Given material:
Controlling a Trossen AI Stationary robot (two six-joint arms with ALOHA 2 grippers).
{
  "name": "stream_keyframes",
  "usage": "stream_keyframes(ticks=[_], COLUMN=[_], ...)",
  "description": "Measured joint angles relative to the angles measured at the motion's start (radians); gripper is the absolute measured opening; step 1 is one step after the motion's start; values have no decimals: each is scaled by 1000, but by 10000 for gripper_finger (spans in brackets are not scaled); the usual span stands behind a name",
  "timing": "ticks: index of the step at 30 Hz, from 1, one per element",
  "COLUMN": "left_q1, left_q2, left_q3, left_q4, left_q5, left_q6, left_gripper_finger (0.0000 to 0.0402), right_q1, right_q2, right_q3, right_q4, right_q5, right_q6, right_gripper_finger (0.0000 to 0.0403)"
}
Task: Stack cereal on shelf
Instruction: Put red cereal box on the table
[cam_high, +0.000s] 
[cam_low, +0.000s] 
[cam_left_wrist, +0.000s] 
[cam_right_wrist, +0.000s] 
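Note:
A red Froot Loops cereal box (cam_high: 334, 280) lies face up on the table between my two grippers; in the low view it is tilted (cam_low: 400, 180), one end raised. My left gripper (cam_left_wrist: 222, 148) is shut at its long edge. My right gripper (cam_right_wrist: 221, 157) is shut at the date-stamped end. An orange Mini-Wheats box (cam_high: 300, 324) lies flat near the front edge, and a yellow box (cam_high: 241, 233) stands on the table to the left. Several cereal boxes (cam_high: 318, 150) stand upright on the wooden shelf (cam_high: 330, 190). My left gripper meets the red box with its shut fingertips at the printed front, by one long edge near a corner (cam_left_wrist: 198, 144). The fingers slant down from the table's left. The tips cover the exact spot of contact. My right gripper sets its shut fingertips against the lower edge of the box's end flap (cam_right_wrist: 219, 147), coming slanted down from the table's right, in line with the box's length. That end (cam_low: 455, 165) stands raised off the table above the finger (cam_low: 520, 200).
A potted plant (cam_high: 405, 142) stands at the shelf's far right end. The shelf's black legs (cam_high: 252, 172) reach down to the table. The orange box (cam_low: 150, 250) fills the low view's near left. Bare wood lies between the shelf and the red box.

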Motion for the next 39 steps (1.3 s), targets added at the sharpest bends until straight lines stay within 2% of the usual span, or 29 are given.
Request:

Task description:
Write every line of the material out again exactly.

Your solution:
Controlling a Trossen AI Stationary robot (two six-joint arms with ALOHA 2 grippers).
{
  "name": "stream_keyframes",
  "usage": "stream_keyframes(ticks=[_], COLUMN=[_], ...)",
  "description": "Measured joint angles relative to the angles measured at the motion's start (radians); gripper is the absolute measured opening; step 1 is one step after the motion's start; values have no decimals: each is scaled by 1000, but by 10000 for gripper_finger (spans in brackets are not scaled); the usual span stands behind a name",
  "timing": "ticks: index of the step at 30 Hz, from 1, one per element",
  "COLUMN": "left_q1, left_q2, left_q3, left_q4, left_q5, left_q6, left_gripper_finger (0.0000 to 0.0402), right_q1, right_q2, right_q3, right_q4, right_q5, right_q6, right_gripper_finger (0.0000 to 0.0403)"
}
Task: Stack cereal on shelf
Instruction: Put red cereal box on the table
[cam_high, +0.000s] 
[cam_low, +0.000s] 
[cam_left_wrist, +0.000s] 
[cam_right_wrist, +0.000s] 
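Note:
A red Froot Loops cereal box (cam_high: 334, 280) lies face up on the table between my two grippers; in the low view it is tilted (cam_low: 400, 180), one end raised. My left gripper (cam_left_wrist: 222, 148) is shut at its long edge. My right gripper (cam_right_wrist: 221, 157) is shut at the date-stamped end. An orange Mini-Wheats box (cam_high: 300, 324) lies flat near the front edge, and a yellow box (cam_high: 241, 233) stands on the table to the left. Several cereal boxes (cam_high: 318, 150) stand upright on the wooden shelf (cam_high: 330, 190). My left gripper meets the red box with its shut fingertips at the printed front, by one long edge near a corner (cam_left_wrist: 198, 144). The fingers slant down from the table's left. The tips cover the exact spot of contact. My right gripper sets its shut fingertips against the lower edge of the box's end flap (cam_right_wrist: 219, 147), coming slanted down from the table's right, in line with the box's length. That end (cam_low: 455, 165) stands raised off the table above the finger (cam_low: 520, 200).
A potted plant (cam_high: 405, 142) stands at the shelf's far right end. The shelf's black legs (cam_high: 252, 172) reach down to the table. The orange box (cam_low: 150, 250) fills the low view's near left. Bare wood lies between the shelf and the red box.
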
Motion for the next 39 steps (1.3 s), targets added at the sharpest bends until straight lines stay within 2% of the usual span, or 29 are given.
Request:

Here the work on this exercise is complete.